JAXP and XSLT in Web Applications
R. Alexander Milowski
milowski at sims.berkeley.edu
#1
XSLT Extras
xsl:output & serialization control
Associating stylesheets with documents
Extensions
Multiple output documents
#2
Serialization Control
The xsl:output element lets you control many things about serialization:
method - xml, html, text, or a QName
version - The XML version
encoding - The encoding to use while serializing.
omit-xml-declaration - "yes" or "no" - omits the <?xml pi
doctype-system/doctype-public - Controls the <!DOCTYPE declaration
indent - Controls pretty-printing of the XML.
media-type - The MIME Type
cdata-section-elements - Elements whose contents should be wrappped with <![CDATA[ ]]>.
Example:
<xsl:output method="xml" omit-xml-declaration="yes" encoding="UTF-8"/>
#3
Serialization Control - Prefixes
You can't control prefixes and namespace declarations very well.

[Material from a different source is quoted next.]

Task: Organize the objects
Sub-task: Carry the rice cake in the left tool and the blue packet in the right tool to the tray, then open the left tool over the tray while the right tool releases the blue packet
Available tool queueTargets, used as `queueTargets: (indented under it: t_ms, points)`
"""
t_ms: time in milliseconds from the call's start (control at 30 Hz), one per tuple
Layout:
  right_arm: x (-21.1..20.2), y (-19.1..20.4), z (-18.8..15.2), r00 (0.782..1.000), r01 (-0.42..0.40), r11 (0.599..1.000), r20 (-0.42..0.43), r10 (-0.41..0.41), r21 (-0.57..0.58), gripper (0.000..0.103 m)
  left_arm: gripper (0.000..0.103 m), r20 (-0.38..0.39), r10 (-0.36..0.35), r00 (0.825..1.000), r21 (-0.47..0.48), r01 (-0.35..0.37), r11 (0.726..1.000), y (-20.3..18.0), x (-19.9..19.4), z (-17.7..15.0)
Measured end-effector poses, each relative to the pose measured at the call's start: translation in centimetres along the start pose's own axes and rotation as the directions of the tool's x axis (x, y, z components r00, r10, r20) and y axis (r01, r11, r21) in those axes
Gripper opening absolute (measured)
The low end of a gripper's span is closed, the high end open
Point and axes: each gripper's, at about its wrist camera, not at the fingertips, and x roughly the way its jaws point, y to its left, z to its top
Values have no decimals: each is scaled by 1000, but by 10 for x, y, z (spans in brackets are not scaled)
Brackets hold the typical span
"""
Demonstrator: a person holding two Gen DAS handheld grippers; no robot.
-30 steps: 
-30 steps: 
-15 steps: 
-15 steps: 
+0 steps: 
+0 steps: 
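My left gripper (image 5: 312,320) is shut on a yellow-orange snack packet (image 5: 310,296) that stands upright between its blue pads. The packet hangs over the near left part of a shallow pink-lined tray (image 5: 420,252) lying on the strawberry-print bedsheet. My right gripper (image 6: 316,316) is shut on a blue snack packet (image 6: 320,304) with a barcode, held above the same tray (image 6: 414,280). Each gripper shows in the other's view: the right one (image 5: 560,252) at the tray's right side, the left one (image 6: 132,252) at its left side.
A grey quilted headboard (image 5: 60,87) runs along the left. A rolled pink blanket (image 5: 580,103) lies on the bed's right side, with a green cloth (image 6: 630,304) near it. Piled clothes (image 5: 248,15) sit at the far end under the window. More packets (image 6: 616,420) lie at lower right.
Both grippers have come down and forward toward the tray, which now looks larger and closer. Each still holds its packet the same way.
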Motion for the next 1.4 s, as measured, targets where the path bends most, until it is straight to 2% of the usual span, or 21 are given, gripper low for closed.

There are a few things you can do:
Declare the namespaces you want in your result document on the root element as well as the stylesheet element.
Use xsl:element with a prefix to copy elements from the input to the output:
<xsl:template match="m:math"> <xsl:element name="m:{local-name(.)}" namespace="{namespace-uri(.)}"> <xsl:apply-templates select="@*|node()"/> </xsl:element> </xsl:template>
Use the exclude-result-prefixes attribute to exclude input and stylesheet prefix bindings.
#4
Serialization Control - Whitespace
xml:space can be used--just be careful with xsl:choose.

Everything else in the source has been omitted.